The first Fw 190F configuration was tested on an Fw 190 A-0/U4 model. Similarly to the Rüstsätze, Umrüst-Bausätze kits served the same purpose, but were typically factory fitted.
Successful early tests with centerline and wing-mounted bomb racks gave further development a green light.
New armor was added to the fuselage bottom and cowling to protect the fuel tanks and pilot from ground fire, complemented by stronger landing gear and outer wing-mounted armament.
Consequently, this new configuration, A-4/U3, was eventually renamed the Fw 190 F-1, initiating the series.
The F-8 aircraft, derived from the widely-produced A-8, hosted an enhanced compressor and fuel injection system, enabling marginal performance improvements at low altitudes.
Additionally, it featured a new FuG 16 ZS radio unit, enhancing communication with allied ground troops.
The Fw 190F-8 maintained firepower akin to the Fw 190A-8/R8, employing two 20 mm MG 151/20 cannons in the wing roots and two 13 mm MG 131 machine guns above the engine.
Special Rüstsätze and Umrüst-Bausätze kits introduced bomb racks or expanded fuel tank capacity, providing additional range or improved ground attack capability.

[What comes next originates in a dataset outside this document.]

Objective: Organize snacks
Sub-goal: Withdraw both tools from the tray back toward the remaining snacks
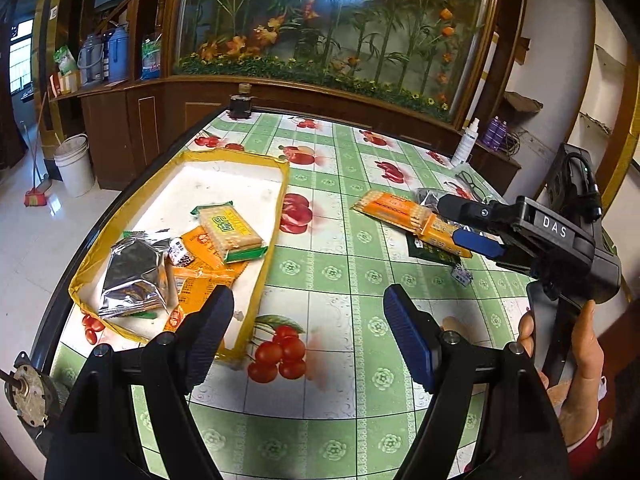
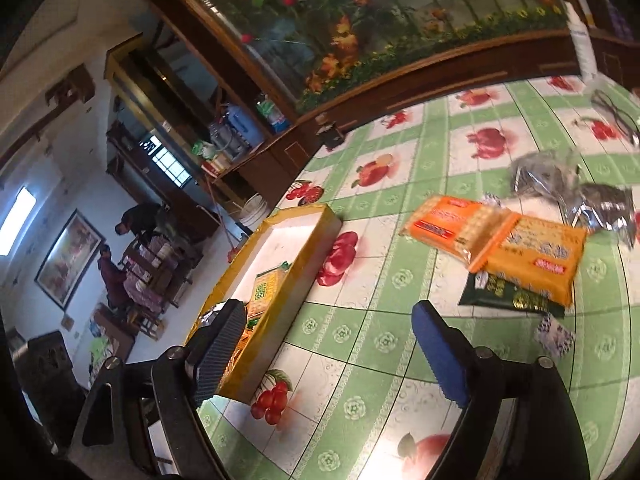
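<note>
Both your grippers are spread and empty: left gripper (image 1: 308, 320) near the tray (image 1: 276, 220), right gripper (image 2: 328, 344) facing the loose pile. Farther right lies the orange cracker pack (image 2: 444, 222): light, crinkly, brittle inside. Pinch across its narrow width, gently.

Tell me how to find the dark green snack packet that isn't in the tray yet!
Start at the yellow-edged tray on the fruit-print tablecloth, then look right to the loose pile of snacks. The dark green packet lies flat, partly under the orange cracker packs. It is the only dark wrapper there, with gold print.
</note>
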The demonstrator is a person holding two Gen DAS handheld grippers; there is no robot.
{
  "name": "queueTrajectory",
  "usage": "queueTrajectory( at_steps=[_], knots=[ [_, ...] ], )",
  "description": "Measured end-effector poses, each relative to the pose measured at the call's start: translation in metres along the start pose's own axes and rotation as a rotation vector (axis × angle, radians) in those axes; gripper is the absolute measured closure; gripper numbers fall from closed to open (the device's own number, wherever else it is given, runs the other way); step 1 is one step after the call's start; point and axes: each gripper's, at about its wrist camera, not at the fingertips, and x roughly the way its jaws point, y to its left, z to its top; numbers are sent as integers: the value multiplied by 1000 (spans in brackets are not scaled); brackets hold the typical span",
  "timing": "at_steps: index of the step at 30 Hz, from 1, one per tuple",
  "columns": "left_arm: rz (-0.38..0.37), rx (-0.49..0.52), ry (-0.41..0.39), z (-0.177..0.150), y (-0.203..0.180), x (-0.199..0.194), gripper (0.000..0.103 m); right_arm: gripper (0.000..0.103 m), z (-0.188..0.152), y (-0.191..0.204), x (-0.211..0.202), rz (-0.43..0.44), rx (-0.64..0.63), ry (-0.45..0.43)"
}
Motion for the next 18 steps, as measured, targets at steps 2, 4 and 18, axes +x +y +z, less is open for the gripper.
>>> queueTrajectory(
  at_steps=[2,4,18],
  knots=[
    [-10,-3,-1,0,-2,-1,26,15,-2,-2,-3,20,24,9],
    [-38,-13,0,-1,-7,-1,26,15,-2,1,-7,30,36,4],
    [-2,-104,-217,0,-78,-23,25,5,-10,45,-71,8,32,-398]
  ],
)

Moreover, in 1944, the Luftwaffe investigated various missile launching systems on the F-series, aiming to craft a more potent anti-tank aircraft to contend with Soviet tanks on the Eastern Front.

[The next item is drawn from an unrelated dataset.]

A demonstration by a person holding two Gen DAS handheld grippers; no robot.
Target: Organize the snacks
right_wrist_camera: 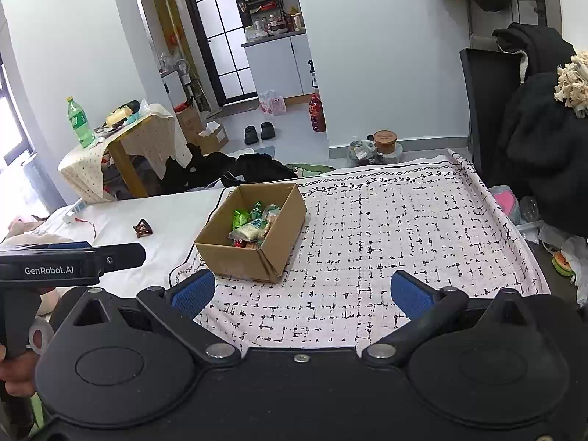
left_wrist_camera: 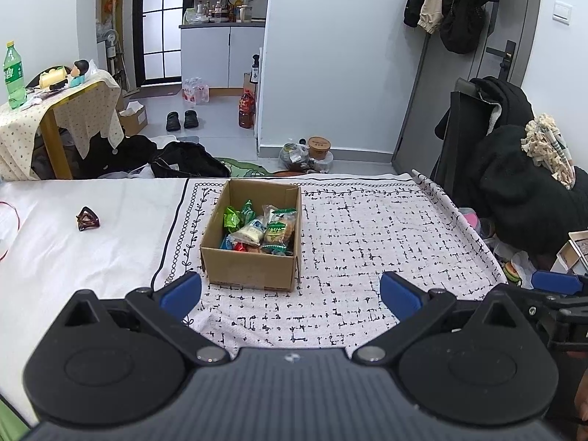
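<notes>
An open cardboard box (left_wrist_camera: 240,270) stands on the patterned cloth (left_wrist_camera: 367,228) on the bed. It holds several wrapped snacks (left_wrist_camera: 259,228), green, white and red packets. The box also shows in the right wrist view (right_wrist_camera: 235,261) with the snacks (right_wrist_camera: 253,226) inside. My left gripper (left_wrist_camera: 290,294) is open and empty, just short of the box's near wall. My right gripper (right_wrist_camera: 303,292) is open and empty, near and to the right of the box. The left gripper's body (right_wrist_camera: 73,257) shows at the left of the right wrist view.
A brown hair claw (left_wrist_camera: 87,218) lies on the white sheet left of the cloth. A red cable (left_wrist_camera: 11,217) lies at the far left edge. Beyond the bed are a side table with a green bottle (left_wrist_camera: 14,75), dark bags on the floor, and coats over a chair (left_wrist_camera: 514,169) on the right.
</notes>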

The Fw 190 served on every major Luftwaffe combat front after 1941, excelling in various roles. It first encountered combat on the Western Front in August 1941, demonstrating superiority over the Mk V Spitfire.
However, the Spitfire maintained a notable advantage with its superior turn radius over both the Fw 190 and the Bf 109.
Nonetheless, the Fw 190 surpassed the Spitfire Mk. V in numerous aspects, including roll rate, speed, acceleration, and dive performance.
Consequently, the Fw 190’s addition to the Jagdwaffe enabled Germans to repel RAF attacks and achieve local air superiority until the Spitfire Mk. IX’s summer 1942 debut.
In June 1942, Oberleutnant Armin Faber of JG 2 inadvertently landed his Fw 190 A-3 at a British airfield, granting the RAF an opportunity to pit the Mk. IX against the 190 and develop counter-tactics.
Over its production span,there were more than 20,000 Fw 190s across all variants. The showcased Fw 190D-9 was allocated to the JG3 “Udet” Geschwader. Named after Ernst Udet, Germany’s top surviving ace from World War I, JG3 stands out as one of the Luftwaffe’s most renowned fighter units.